By Therin Miller | April 23, 2022
The future of growing cannabis plants in space may be here sooner than we think! Retired Canadian astronaut Chris Hadfield recently spoke to Futurism about how Cosmonauts could one day produce marijuana among the stars.
Hadfield who has spent time on the Russian Space Station and the ISS believes that someday medical marijuana may be a thing in space and he points out the obvious: people are always looking for ways to alter their state of mind.
“People have been chewing on mushrooms and various types of roots and berries forever. There’s always a role in society or human behavior for that,” he added.
Though it is not allowed for astronauts as they cannot be intoxicated or high while they are above the earth's crust, as space tourism grows we might see more recreational drug use among those who go on these trips- especially if they want an experience like no other!
“On the space station, if there’s an emergency, you are the fire department. You can’t have intoxicated yourself or inebriated yourself or whatever, just because if something goes wrong, then you’ll die,” Hadfield said.
“Once the population gets large enough, once you get to a stable enough situation, people are gonna want, you know, a drink. People are gonna want some pot,” he added.

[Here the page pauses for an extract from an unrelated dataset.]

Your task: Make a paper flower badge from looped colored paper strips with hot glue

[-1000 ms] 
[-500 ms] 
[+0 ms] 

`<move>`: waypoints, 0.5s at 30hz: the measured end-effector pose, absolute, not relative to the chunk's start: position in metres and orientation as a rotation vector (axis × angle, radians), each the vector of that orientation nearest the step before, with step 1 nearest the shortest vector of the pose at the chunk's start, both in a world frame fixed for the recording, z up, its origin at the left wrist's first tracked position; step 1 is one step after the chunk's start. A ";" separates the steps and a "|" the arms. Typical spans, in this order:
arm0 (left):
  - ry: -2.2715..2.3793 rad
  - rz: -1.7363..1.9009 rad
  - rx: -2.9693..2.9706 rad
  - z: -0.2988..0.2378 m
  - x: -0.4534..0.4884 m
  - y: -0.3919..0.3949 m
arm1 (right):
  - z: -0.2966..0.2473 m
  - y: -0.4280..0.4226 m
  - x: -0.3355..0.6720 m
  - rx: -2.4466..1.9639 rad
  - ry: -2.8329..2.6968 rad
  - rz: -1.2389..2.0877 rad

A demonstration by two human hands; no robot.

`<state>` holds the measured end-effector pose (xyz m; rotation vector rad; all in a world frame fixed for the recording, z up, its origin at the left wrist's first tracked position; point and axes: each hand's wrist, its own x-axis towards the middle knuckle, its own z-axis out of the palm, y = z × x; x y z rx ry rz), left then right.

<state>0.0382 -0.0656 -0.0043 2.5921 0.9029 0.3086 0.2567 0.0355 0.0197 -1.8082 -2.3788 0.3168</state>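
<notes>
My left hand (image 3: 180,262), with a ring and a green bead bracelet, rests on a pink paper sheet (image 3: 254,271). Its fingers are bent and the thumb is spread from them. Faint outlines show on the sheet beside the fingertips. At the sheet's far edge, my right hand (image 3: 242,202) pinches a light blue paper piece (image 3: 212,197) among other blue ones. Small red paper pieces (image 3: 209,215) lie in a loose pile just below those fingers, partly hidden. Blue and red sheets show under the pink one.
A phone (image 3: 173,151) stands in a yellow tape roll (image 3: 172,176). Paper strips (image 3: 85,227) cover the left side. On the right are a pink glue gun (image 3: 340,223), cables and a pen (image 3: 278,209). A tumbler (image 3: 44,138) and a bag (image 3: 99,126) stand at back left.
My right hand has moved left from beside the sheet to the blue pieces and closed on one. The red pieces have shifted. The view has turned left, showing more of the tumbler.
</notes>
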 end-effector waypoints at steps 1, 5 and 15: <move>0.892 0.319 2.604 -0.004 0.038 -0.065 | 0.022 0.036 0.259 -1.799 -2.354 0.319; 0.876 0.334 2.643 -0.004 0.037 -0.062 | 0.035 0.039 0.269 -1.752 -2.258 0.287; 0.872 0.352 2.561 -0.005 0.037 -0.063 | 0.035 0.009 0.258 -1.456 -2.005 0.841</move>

Last year, Hadfield joined the board of advisers for BioHarvest. This is a biotech company that focuses on plant cell growth at an industrial scale via liquid bioreactors.
Futurism reported that former NASA astronaut Dr. Chris Hadfield told them the company has worked with cannabis plants for years, and is currently focusing on providing future astronauts zero gravity-enhanced nutrients.
BioHarvest, has found a way to grow trichomes using bioreactors, says Hadfield. The use of this novel method has allowed researchers to produce and grow just the reactive part.
“It’s actually replicating the natural growing process of the part that is of use to us but without the whole plant,” Hadfield explained.
Still, as BioHarvest’s cannabis is not yet regulated for the International Space Station (ISS), medical marijuana may have to wait a while. According to its CEO Ilan Sobel.
However, Sobel did note that “once cannabis becomes federally legal across the USA,” the company’s technology “may present a breakthrough from a biological science perspective”.
The strange and unique microgravity environment in space may even produce medical-grade cannabis that's more effective than what we grow on Earth.
“We see the potential ability for valuable minor cannabinoids to be grown at significantly higher quantities compared to its growth on Earth,” Sobel said.
“These unique compositions of full-spectrum cannabis could have significant value in providing more optimized treatment solutions for many palliative diseases where current pharma synthesized compounds are not delivering adequate solutions,” he added.